■ **Required action**
What is needed here is an exact repetition of the records below, beginning at the line that has "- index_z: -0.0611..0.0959" and stopping after the line that has "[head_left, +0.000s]".

[Start of section]

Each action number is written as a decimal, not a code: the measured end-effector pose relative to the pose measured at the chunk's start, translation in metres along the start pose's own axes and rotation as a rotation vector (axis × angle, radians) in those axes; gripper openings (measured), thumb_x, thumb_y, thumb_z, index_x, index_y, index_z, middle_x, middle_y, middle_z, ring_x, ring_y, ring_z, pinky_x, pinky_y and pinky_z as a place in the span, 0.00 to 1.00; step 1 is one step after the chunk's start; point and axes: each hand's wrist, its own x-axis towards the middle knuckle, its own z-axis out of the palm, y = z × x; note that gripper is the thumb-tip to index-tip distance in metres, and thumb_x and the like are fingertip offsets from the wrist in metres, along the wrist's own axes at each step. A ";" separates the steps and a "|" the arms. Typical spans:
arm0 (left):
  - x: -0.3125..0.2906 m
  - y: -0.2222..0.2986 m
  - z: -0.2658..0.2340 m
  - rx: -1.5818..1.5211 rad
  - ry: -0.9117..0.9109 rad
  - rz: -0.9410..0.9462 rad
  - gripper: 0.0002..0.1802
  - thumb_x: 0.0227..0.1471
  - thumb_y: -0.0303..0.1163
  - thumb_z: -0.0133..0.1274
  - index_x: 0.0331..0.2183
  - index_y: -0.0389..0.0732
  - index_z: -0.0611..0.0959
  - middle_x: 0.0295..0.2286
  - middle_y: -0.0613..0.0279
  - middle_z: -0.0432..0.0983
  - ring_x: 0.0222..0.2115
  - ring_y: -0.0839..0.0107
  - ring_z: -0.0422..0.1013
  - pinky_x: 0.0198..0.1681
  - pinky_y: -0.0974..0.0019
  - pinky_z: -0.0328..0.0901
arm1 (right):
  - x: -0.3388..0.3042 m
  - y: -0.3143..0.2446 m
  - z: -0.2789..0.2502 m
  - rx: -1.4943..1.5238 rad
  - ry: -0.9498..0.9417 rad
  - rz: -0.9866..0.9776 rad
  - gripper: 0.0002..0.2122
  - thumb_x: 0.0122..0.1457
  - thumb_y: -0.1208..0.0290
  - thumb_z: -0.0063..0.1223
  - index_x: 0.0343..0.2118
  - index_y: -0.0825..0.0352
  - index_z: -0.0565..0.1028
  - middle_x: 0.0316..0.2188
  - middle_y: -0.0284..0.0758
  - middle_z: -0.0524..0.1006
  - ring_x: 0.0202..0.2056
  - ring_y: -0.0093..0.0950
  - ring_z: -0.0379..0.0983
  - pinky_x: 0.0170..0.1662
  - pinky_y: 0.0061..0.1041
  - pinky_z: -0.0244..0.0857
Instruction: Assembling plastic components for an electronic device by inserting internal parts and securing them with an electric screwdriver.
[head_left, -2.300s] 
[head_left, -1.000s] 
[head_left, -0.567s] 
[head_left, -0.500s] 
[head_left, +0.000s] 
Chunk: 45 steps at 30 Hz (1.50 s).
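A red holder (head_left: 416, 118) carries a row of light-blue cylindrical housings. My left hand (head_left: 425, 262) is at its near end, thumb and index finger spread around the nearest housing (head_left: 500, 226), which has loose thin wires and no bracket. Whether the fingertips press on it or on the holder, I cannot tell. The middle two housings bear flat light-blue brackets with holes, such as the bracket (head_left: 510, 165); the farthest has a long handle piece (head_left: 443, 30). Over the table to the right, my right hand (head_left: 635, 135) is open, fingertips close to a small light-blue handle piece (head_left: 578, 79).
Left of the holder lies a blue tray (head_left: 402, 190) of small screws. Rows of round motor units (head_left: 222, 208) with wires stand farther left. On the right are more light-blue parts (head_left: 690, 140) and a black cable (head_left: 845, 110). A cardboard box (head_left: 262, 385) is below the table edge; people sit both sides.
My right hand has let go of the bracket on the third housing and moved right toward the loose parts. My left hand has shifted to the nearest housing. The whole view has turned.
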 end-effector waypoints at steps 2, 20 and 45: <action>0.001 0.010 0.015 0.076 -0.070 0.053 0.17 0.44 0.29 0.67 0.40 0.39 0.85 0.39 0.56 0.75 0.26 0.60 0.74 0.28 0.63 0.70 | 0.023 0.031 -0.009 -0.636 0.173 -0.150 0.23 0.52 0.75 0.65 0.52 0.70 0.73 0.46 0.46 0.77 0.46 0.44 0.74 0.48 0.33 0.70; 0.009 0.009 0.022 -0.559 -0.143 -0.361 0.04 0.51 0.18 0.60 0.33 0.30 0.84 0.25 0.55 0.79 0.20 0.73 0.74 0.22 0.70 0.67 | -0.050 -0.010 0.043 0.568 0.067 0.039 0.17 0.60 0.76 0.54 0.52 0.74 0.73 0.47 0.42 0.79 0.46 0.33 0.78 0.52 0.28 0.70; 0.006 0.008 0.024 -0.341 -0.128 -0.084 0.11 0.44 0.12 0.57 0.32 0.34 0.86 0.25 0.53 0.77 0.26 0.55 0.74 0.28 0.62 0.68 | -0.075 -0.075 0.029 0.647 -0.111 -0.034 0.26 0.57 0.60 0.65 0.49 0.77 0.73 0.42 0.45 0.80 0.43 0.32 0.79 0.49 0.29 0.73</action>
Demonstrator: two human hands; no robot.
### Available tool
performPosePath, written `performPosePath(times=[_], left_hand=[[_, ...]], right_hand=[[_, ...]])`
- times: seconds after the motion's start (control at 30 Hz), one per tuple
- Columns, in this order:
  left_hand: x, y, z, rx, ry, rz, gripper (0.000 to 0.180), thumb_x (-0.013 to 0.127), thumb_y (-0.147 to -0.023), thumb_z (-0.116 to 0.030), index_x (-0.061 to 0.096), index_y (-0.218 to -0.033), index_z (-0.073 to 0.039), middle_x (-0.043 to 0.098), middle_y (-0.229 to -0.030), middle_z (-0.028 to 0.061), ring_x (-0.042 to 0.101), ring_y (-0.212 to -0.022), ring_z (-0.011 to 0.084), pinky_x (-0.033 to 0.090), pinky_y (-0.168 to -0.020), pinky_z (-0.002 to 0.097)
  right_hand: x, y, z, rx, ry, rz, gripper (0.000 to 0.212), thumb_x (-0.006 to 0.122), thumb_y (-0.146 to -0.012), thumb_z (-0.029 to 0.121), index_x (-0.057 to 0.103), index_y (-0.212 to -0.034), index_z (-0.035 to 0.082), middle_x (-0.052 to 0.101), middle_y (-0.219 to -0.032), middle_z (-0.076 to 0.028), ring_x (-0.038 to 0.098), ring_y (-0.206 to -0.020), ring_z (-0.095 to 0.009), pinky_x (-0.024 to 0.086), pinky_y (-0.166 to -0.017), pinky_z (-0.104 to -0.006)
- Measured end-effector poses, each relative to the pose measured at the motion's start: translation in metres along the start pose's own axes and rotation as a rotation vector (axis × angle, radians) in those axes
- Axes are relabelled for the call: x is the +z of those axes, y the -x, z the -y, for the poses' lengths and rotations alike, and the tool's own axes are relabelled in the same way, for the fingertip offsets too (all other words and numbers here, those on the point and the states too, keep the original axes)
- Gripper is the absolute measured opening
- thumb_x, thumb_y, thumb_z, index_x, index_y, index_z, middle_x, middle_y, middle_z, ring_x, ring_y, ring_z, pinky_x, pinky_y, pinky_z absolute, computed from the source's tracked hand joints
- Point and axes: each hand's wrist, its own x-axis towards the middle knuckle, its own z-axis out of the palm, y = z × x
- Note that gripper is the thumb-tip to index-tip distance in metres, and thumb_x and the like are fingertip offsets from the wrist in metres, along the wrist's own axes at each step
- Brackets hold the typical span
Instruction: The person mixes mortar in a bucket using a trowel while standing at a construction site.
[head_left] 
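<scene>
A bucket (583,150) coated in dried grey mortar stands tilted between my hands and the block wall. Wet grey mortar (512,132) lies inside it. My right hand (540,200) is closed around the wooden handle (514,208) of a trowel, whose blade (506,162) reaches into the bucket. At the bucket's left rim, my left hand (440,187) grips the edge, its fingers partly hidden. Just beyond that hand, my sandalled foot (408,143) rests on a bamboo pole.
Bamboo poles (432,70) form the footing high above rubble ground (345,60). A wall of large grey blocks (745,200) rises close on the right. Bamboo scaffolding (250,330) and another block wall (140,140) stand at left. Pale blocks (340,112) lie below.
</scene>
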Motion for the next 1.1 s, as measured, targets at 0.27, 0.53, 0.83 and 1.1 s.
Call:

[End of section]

■ **Answer section**
  - index_z: -0.0611..0.0959
  - middle_x: 0.0295..0.2286
  - middle_y: -0.0613..0.0279
  - middle_z: -0.0432..0.0983
  - ring_x: 0.0222..0.2115
  - ring_y: -0.0839..0.0107
  - ring_z: -0.0422..0.1013
  - pinky_x: 0.0198..0.1681
  - pinky_y: -0.0974..0.0019
  - pinky_z: -0.0328..0.0901
arm1 (right):
  - x: -0.3388..0.3042 m
  - y: -0.3143..0.2446 m
  - z: -0.2789..0.2502 m
  - rx: -1.4943..1.5238 rad
  - ry: -0.9498..0.9417 rad
  - rz: -0.9866..0.9776 rad
  - gripper: 0.0002..0.2122
  - thumb_x: 0.0122..0.1457
  - thumb_y: -0.1208..0.0290
  - thumb_z: -0.0063..0.1223
  - index_x: 0.0343..0.2118
  - index_y: -0.0825..0.0352
  - index_z: -0.0565..0.1028
  - middle_x: 0.0316..0.2188
  - middle_y: -0.0284..0.0758
  - middle_z: -0.0524..0.1006
  - ring_x: 0.0202..0.2056
  - ring_y: -0.0093..0.0950
  - ring_z: -0.0379..0.0983
  - pinky_x: 0.0170..0.1662
  - pinky_y: 0.0061..0.1041
  - pinky_z: -0.0244..0.0857
Instruction: Assembling plastic components for an electronic device by inserting internal parts and securing them with an electric screwdriver.
[head_left, -2.300s] 
[head_left, -1.000s] 
[head_left, -0.567s] 
[head_left, -0.500s] 
[head_left, +0.000s] 

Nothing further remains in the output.